Supplied material:
= Beginning of Section =
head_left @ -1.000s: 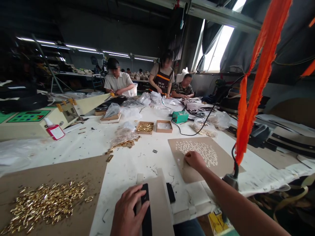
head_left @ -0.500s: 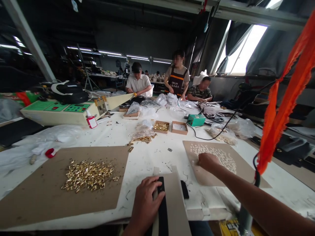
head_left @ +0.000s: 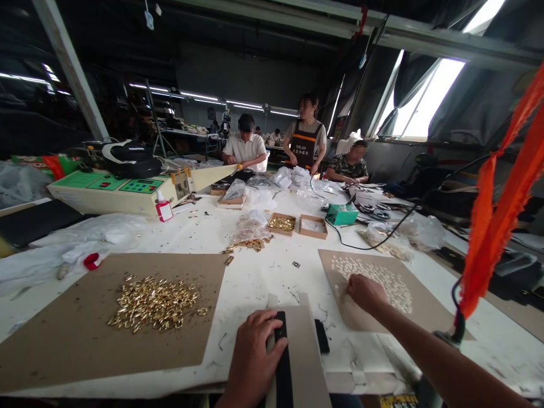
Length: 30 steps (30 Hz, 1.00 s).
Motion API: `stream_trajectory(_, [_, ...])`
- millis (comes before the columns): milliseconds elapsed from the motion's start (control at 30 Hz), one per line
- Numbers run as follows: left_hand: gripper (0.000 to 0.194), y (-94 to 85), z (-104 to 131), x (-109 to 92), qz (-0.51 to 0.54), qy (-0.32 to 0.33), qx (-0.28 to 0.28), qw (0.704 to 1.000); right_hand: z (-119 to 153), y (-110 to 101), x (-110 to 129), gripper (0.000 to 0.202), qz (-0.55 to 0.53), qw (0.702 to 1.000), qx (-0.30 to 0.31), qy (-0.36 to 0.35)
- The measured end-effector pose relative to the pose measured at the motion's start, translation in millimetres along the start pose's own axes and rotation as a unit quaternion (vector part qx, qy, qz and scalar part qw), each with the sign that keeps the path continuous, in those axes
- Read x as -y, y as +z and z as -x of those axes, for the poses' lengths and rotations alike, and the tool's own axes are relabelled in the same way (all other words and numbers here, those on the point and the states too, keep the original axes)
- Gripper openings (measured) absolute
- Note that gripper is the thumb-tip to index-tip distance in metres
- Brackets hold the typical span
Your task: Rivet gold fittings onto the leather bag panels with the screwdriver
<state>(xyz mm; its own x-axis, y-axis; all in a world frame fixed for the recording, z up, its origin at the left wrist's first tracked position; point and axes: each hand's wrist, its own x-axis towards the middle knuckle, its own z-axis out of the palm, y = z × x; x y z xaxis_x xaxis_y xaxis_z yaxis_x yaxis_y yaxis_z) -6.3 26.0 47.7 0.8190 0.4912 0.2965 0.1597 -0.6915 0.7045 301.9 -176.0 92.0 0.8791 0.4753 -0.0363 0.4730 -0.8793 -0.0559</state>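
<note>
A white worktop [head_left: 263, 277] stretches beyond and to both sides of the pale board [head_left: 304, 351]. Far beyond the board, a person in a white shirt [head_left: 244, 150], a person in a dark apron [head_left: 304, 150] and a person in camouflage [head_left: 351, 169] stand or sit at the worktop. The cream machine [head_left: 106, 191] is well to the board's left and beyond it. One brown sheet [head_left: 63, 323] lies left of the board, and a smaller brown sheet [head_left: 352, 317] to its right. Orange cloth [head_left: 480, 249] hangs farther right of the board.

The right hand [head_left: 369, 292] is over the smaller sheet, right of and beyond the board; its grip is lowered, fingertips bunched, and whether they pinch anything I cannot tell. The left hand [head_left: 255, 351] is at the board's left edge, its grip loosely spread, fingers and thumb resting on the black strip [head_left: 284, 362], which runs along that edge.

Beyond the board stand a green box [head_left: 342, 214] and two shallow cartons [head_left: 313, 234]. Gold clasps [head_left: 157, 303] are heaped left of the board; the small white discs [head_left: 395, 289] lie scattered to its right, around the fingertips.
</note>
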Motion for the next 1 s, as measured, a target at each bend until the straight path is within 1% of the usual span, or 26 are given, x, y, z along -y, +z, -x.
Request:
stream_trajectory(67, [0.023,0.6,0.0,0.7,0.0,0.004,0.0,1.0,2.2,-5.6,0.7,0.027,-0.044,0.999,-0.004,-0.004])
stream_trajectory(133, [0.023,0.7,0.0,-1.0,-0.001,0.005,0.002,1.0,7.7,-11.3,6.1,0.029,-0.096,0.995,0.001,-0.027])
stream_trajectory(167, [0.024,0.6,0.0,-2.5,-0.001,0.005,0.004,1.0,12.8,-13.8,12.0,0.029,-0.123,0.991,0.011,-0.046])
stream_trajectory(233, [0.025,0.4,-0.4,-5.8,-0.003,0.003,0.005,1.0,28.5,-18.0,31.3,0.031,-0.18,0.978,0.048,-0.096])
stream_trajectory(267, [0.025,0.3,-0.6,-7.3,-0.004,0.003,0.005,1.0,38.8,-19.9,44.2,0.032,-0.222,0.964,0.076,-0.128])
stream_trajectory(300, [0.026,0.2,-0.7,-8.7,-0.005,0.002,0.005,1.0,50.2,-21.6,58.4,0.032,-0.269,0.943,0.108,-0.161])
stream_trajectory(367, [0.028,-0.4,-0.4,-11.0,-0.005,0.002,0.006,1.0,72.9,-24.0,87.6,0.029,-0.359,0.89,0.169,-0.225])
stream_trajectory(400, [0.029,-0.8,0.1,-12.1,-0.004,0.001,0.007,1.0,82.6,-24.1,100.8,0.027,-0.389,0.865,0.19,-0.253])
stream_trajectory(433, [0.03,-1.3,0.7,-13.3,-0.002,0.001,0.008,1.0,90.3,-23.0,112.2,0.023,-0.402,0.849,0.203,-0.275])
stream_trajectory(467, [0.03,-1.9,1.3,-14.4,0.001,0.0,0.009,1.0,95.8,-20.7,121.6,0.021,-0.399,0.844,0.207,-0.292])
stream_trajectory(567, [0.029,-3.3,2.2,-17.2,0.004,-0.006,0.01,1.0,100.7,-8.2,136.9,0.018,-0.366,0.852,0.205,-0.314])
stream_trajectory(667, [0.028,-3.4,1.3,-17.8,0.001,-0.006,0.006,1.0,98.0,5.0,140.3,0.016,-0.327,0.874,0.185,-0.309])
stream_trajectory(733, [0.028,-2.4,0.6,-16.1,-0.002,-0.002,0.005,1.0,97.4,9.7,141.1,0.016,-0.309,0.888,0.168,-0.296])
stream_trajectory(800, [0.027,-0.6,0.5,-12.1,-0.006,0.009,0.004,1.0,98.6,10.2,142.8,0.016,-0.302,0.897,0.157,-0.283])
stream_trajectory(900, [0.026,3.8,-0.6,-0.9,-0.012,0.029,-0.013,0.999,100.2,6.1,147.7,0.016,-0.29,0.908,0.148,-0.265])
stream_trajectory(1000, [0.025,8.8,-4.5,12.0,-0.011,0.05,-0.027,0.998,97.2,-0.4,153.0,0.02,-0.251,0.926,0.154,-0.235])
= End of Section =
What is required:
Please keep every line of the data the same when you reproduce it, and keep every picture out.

Task output:
head_left @ -1.000s: 
head_left @ -0.500s: 
head_left @ +0.000s: 
Length: 30 steps (30 Hz, 1.00 s).
Motion API: `stream_trajectory(_, [_, ...])`
- millis (comes before the columns): milliseconds elapsed from the motion's start (control at 30 Hz), one per line
- Numbers run as follows: left_hand: gripper (0.000 to 0.194), y (-94 to 85), z (-104 to 131), x (-109 to 92), qz (-0.51 to 0.54), qy (-0.32 to 0.33), qx (-0.28 to 0.28), qw (0.704 to 1.000); right_hand: z (-119 to 153), y (-110 to 101), x (-110 to 129), gripper (0.000 to 0.202), qz (-0.55 to 0.53), qw (0.702 to 1.000), qx (-0.30 to 0.31), qy (-0.36 to 0.35)
- The measured end-effector pose relative to the pose measured at the motion's start, translation in millimetres along the start pose's own axes and rotation as a unit quaternion (vector part qx, qy, qz and scalar part qw), each with the sign that keeps the path continuous, in those axes
- Read x as -y, y as +z and z as -x of those axes, for the poses' lengths and rotations alike, and the tool's own axes are relabelled in the same way (all other words and numbers here, those on the point and the states too, keep the original axes)
- Gripper openings (measured) absolute
- Note that gripper is the thumb-tip to index-tip distance in metres
- Brackets hold the typical span
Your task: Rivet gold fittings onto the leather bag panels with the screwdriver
<state>(xyz mm; its own x-axis, y-axis; all in a world frame fixed for the recording, z up, its origin at the left wrist's first tracked position; point and axes: each hand's wrist, its own x-axis towards the middle knuckle, its own z-axis out of the palm, y = z × x; x y z xaxis_x xaxis_y xaxis_z yaxis_x yaxis_y yaxis_z) -6.3 26.0 47.7 0.8190 0.4912 0.2965 0.1597 -0.6915 0.7045 301.9 -176.0 92.0 0.8791 0.4753 -0.0363 0.4730 -0.8793 -0.0559</state>
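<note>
A white worktop [head_left: 263, 277] stretches beyond and to both sides of the pale board [head_left: 304, 351]. Far beyond the board, a person in a white shirt [head_left: 244, 150], a person in a dark apron [head_left: 304, 150] and a person in camouflage [head_left: 351, 169] stand or sit at the worktop. The cream machine [head_left: 106, 191] is well to the board's left and beyond it. One brown sheet [head_left: 63, 323] lies left of the board, and a smaller brown sheet [head_left: 352, 317] to its right. Orange cloth [head_left: 480, 249] hangs farther right of the board.

The right hand [head_left: 369, 292] is over the smaller sheet, right of and beyond the board; its grip is lowered, fingertips bunched, and whether they pinch anything I cannot tell. The left hand [head_left: 255, 351] is at the board's left edge, its grip loosely spread, fingers and thumb resting on the black strip [head_left: 284, 362], which runs along that edge.

Beyond the board stand a green box [head_left: 342, 214] and two shallow cartons [head_left: 313, 234]. Gold clasps [head_left: 157, 303] are heaped left of the board; the small white discs [head_left: 395, 289] lie scattered to its right, around the fingertips.
</note>
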Motion for the next 1 s, as measured, a target at each bend until the straight path is within 1% of the usual span, or 26 are given, x, y, z along -y, +z, -x.
Request:
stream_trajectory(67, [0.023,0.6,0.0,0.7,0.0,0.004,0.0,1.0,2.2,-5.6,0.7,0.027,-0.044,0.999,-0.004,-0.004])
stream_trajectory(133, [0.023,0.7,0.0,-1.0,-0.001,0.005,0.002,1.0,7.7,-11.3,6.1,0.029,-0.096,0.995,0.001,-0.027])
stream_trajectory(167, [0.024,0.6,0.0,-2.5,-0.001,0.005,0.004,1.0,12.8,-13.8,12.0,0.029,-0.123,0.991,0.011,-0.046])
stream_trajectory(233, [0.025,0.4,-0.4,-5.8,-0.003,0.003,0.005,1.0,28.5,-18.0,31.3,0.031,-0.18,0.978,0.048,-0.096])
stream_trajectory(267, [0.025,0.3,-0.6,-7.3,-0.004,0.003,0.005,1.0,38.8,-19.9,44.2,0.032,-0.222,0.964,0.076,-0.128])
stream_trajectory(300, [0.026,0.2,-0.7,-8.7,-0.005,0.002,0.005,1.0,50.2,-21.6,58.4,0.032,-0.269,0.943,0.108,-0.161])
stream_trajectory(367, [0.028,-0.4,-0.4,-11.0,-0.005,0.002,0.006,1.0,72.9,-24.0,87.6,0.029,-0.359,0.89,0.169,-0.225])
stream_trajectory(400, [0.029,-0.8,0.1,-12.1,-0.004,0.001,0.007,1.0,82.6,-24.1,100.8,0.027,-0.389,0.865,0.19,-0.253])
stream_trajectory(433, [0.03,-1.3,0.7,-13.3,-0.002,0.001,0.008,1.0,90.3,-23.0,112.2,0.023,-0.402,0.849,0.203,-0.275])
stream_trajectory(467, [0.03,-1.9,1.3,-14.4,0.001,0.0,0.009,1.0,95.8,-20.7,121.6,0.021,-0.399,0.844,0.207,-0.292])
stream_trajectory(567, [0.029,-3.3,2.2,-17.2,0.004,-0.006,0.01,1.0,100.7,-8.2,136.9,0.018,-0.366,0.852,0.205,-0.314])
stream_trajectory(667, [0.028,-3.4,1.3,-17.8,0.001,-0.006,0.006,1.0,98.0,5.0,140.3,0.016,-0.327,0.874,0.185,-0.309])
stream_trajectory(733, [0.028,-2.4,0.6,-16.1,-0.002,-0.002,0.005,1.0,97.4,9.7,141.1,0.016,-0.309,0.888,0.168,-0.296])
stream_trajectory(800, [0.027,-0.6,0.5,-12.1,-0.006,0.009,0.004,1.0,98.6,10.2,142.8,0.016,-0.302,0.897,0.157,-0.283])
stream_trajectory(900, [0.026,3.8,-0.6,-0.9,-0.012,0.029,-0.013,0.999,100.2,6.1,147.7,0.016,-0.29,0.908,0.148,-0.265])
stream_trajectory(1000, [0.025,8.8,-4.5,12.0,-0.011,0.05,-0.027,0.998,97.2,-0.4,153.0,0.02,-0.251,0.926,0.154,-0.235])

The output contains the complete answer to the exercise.